*Problem to solve:* Give the data again exactly, stopping after the "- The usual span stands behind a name" line.
--- Data in this exercise Enclosed Below ---
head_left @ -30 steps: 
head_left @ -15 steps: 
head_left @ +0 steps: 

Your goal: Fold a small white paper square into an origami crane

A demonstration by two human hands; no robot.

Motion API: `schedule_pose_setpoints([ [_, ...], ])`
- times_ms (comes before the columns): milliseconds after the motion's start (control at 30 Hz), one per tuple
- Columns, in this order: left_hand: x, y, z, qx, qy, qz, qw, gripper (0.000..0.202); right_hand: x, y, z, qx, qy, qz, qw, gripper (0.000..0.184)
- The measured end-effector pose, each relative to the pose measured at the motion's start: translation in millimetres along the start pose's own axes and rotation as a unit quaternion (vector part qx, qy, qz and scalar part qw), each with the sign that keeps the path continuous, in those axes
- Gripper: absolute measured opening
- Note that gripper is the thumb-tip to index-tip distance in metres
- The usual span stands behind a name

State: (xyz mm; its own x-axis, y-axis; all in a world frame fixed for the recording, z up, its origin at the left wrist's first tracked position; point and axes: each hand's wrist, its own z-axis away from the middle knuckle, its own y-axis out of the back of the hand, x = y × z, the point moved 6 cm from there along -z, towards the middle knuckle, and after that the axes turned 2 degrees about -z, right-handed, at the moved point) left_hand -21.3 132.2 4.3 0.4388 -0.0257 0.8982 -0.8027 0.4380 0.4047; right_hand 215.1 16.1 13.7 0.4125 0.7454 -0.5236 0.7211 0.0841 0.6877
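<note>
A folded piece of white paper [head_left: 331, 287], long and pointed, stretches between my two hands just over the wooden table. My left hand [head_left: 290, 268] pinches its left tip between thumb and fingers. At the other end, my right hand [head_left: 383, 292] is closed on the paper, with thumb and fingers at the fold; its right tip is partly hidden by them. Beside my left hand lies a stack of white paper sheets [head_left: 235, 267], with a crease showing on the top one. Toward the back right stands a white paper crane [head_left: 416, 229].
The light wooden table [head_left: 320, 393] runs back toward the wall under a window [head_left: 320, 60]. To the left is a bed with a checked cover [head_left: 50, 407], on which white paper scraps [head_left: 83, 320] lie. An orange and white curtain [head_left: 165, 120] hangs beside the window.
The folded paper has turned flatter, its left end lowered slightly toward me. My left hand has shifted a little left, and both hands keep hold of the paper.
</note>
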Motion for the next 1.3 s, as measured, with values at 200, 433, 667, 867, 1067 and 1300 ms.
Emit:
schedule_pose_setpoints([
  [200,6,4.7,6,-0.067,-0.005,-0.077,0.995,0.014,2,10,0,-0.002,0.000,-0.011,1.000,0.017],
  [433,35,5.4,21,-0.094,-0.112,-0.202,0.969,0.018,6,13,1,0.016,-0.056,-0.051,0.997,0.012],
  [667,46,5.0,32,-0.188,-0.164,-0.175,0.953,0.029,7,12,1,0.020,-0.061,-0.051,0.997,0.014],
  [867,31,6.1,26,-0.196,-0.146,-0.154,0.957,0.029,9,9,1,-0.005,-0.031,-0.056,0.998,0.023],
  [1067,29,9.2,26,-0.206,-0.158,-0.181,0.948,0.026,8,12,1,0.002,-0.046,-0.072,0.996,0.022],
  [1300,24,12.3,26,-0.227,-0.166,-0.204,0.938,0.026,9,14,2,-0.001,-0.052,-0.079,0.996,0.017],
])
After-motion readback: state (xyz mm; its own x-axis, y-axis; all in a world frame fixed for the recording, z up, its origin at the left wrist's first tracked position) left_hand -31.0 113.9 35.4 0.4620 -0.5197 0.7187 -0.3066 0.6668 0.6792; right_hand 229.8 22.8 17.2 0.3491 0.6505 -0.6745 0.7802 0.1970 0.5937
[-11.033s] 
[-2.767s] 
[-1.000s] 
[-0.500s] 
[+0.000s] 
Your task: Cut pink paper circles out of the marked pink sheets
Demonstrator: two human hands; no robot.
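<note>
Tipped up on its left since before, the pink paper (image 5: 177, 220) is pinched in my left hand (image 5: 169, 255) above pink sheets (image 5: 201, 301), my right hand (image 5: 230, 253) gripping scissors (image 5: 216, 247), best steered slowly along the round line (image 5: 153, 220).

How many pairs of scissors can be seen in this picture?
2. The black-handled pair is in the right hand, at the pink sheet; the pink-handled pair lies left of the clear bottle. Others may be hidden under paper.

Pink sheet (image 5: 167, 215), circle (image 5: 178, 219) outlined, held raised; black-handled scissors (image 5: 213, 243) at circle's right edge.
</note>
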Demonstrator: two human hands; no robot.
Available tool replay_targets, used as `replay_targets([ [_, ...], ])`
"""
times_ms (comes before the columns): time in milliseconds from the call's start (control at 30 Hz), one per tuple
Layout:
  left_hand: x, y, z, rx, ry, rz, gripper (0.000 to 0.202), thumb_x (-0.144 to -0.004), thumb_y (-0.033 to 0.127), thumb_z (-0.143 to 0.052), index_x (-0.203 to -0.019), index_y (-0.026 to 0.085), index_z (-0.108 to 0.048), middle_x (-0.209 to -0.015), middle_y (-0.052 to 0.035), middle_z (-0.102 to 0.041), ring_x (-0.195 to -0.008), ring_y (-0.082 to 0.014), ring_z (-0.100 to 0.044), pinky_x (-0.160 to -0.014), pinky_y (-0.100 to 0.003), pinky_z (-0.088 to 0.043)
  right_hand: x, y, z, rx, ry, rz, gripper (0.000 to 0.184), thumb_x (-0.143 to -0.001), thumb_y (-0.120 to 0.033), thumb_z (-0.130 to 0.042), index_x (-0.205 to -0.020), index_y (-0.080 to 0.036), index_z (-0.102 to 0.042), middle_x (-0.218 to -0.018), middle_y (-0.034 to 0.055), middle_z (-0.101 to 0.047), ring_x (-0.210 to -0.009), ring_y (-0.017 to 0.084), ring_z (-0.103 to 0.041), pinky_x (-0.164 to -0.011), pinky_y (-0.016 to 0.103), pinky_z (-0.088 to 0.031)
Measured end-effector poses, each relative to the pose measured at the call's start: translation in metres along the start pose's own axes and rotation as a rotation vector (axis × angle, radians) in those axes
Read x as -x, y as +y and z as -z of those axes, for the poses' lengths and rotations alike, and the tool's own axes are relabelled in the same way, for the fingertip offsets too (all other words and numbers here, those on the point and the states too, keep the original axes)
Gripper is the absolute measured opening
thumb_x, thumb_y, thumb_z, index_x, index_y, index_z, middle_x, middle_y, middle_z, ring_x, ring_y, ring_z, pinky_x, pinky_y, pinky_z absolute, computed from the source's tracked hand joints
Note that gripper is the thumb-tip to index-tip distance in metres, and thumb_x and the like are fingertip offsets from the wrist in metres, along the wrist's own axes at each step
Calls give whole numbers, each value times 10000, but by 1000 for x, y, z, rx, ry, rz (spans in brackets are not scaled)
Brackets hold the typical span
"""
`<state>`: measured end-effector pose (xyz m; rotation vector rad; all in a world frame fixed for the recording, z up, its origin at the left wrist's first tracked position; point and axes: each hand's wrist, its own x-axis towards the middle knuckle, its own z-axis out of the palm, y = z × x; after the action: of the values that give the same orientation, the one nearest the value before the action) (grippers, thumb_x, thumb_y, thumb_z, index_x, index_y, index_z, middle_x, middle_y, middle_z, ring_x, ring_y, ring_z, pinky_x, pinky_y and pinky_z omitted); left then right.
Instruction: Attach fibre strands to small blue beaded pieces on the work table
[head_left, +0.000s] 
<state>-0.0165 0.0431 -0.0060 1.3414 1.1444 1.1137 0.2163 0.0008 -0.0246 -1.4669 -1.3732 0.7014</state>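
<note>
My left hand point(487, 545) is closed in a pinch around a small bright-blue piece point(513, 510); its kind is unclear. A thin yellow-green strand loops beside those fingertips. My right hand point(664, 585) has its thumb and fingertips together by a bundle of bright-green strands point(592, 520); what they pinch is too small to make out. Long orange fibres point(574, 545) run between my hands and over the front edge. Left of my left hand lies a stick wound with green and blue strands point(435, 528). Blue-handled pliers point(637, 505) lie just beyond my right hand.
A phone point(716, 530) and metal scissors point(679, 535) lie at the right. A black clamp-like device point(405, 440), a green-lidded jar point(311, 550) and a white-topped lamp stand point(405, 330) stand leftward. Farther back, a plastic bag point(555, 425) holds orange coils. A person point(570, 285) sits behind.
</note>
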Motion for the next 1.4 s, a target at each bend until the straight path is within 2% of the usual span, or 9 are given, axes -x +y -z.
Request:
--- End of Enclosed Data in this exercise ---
*Exercise response:*
head_left @ -30 steps: 
head_left @ -15 steps: 
head_left @ +0 steps: 

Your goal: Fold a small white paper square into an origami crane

A demonstration by two human hands; no robot.

Motion API: `schedule_pose_setpoints([ [_, ...], ])`
- times_ms (comes before the columns): milliseconds after the motion's start (control at 30 Hz), one per tuple
- Columns, in this order: left_hand: x, y, z, qx, qy, qz, qw, gripper (0.000..0.202); right_hand: x, y, z, qx, qy, qz, qw, gripper (0.000..0.184)
- The measured end-effector pose, each relative to the pose measured at the motion's start: translation in millimetres along the start pose's own axes and rotation as a unit quaternion (vector part qx, qy, qz and scalar part qw), each with the sign that keeps the path continuous, in those axes
- Gripper: absolute measured opening
- Note that gripper is the thumb-tip to index-tip distance in metres
- The usual span stands behind a name

This completes the output for the exercise.